Although these toponyms will be useful along your journey, an understanding of the more physical geographical language required in mountainous areas such as the Lake District is also indispensable – these meanings can also be far from obvious, and obscure in origin. Suddenly, a peak becomes a pike, a river is a beck, and several varieties of valley open up to you. Fear not, fell-walker! This guide shall help you sort your cairns from your crags, your dales from your dells, and give you all the vocab you need to scramble that scree.

A summit cairn - passing ramblers add their own to the pile

A summit cairn – passing ramblers add their own to the pile

Beck – [Old Norse] a brook or stream, typically running a stony course or rugged bed.

Cairn – [Scottish Gaelic] a sort of organic signpost: a man-made landmark consisting of a pile of stones. These can be used to denote summits, and to guide walkers along the right path – expect to see many on popular routes, such as the corridor route to Scafell Pike.

Crag [probably Celtic] – a steep or rugged cliff or rock face. A catch-all term for boulderous mountainside. A good place for scrambling.

Col – [French] a lower section between two peaks, or along a ridge. In layman’s terms, a lower, flatter bit.

Dale – [Germanic/Old Norse] Northern for valley.

The main crag of Pavey Ark

The main crag of Pavey Ark

Dell – [Germanic] like a dale, but smaller and with more trees.

Fell – [Old Norse] often a synonym for either a big hill, or a small mountain. Tend to be high up moorlands.

Gap – another word for col.

Ghyll – [Old Norse] a deep ravine, which can function as a toponym – e.g., Stickle Ghyll = steep ravine.

Kettle – [Old English] a wide valley with a deep inlet.

Ling – [Old Norse] heather – gives its name to Lingmoor Fell.

Moor – [Germanic] uncultivated land, usually covered in heather.

Pass – [Middle English] a route or road through hills or mountains.

The prominent ridge of Fleetwith Pike

The prominent ridge of Fleetwith Pike

Pike – [Scandinavian] a hill with a peaked top – picture a cartoon-like mountain.

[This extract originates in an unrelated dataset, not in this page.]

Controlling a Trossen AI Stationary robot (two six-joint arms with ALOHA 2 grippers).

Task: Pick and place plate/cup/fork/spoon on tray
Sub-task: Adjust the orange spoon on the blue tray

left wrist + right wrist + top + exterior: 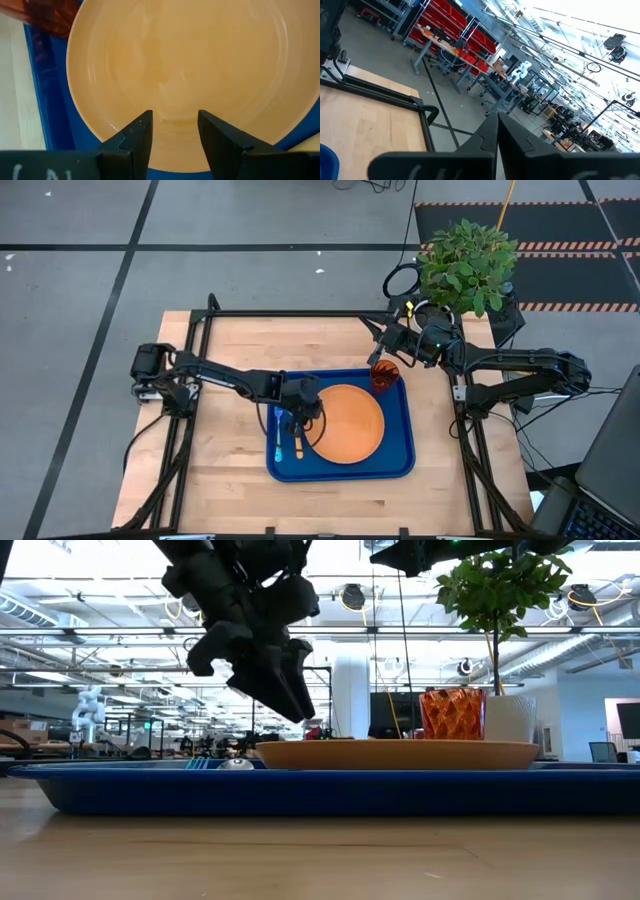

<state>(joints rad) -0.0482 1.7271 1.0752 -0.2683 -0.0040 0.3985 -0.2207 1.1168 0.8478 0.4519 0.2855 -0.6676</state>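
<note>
Overhead arrangement with all four task items on the blue tray (340,470). The orange plate (347,423) lies flat in the tray's middle and right; the orange-red cup (386,376) stands upright in the far right corner, just beside the plate's rim; the light-blue fork (277,432) and the orange-handled spoon (297,442) lie side by side along the left wall.

The left gripper (303,412) hangs above the plate's left edge, jaws released and holding nothing; its wrist view shows two parted fingers (137,140) over bare plate (185,60). The right gripper (380,332) is raised beyond the tray's far right corner, near the potted plant (466,262), jaws clenched on nothing, as its wrist view confirms (496,131).

The placing appears complete, so the step in hand is judged to be withdrawal. Done well, the left arm rises straight up before swinging left, since the cutlery lies directly below and beside it and the plate's rim is close under the fingertips. Open table lies left of and nearer than the tray. The right arm has less room: the cup is near on one side, foliage on the other.
</note>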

Ridge – [Germanic] the line formed where the two sides of a mountain meet. Can be great fun, but quite terrifying, to walk or scramble up or down. Striding Edge is a famous example.

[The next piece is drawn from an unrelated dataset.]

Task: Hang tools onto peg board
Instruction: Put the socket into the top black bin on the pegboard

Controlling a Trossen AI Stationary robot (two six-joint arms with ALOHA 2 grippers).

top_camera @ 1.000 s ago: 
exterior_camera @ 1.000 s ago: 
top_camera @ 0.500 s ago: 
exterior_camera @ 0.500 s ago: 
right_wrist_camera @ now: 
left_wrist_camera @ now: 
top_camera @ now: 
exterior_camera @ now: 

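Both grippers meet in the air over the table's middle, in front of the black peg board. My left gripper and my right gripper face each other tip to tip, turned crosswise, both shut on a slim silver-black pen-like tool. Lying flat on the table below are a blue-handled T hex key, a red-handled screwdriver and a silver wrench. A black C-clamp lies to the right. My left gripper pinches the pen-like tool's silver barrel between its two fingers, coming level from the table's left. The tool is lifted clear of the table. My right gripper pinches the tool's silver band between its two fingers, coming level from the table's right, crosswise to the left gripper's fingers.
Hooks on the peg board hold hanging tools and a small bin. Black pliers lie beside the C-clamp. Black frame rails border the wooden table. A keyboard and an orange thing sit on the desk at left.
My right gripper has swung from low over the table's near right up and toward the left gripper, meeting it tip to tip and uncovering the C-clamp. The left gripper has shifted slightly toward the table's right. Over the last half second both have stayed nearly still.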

Saddle – [Germanic] another word for col. This variety is wider and rounder in shape.

Scramble – [c.16th English] somewhere between walking and climbing. By definition, for something to count as a scramble, you have to be using your hands. Scrambles are graded from 1-3 in the UK – the higher grade, the more the exposure and the technicality of the route.

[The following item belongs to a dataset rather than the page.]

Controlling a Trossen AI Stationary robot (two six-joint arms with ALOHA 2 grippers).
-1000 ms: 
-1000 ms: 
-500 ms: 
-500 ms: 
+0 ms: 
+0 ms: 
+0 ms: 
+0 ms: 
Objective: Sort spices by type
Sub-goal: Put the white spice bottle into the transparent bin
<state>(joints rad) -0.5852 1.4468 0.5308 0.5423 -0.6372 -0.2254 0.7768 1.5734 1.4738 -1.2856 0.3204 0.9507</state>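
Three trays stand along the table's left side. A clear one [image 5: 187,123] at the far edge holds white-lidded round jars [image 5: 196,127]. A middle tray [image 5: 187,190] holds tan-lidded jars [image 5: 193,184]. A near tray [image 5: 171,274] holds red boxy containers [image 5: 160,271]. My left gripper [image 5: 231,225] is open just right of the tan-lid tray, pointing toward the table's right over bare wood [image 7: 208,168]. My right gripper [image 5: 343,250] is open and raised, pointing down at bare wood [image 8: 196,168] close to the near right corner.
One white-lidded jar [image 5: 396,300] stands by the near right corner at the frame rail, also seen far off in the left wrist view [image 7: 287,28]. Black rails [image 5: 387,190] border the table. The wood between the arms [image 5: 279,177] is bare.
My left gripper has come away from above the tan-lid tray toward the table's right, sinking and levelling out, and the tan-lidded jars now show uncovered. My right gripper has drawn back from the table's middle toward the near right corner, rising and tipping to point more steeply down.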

Tarns on Haystacks - Alfred Wainwright's favourite location

Tarns on Haystacks – Alfred Wainwright’s favourite location

Scree – [Old Norse] loose stone or rock that covers the side of a mountain. Can vary in size from pebbles to gargantuan boulders, and come in a variety of types of rock.

Seat – [Germanic] yet another word for col. More like a saddle than a gap.

Tarn – [Old Norse] a small lake in the mountains. Gives Stickle Tarn its name.

Wainwright, Alfred – absolute legend. Dropped out of school when he was 13, and went on to write and hand-illustrate the 7-volume Pictoral Guide to the Lakeland Fells. He has a strong following of walkers, who like to visit his favourite locations in the Lakes.


2 thoughts on “A Neophyte’s Guide to the Lingo of the Lakes

  1. Lovely post, I thoroughly enjoyed this one. As a Norwegian I’m particularly fascinated by the Norse legacy resonating in the topography, and I recognise many of these names as part of my own native hiking trails. Just for fun, I’ll give you the modern Norwegian variants of the Old Norse terms.

    Beck = bekk (in Norwegian this is used for any minor stream of water)

    Dale/Dell = dal (one of many gradations of a hollow in the terrain in the Norwegian tongue)

    Fell = fjell (mountain of any kind)

    Ghyll = gjøl

    Ling = lyng

    Pike = pik (usually in dialects)

    Scree = skred (also means avalanche. For distinction we often say, when talking of a scree, “skred-ur”, which refers to the rocks no longer in motion, “ur” meaning a cluster of rocks)

    Tarn = tjern or tjønn

  2. Wonderful! Thank you for these, Steffen! I too was interested to see how many words came from the languages of our many conquerors – and I’m sure there are even more out there!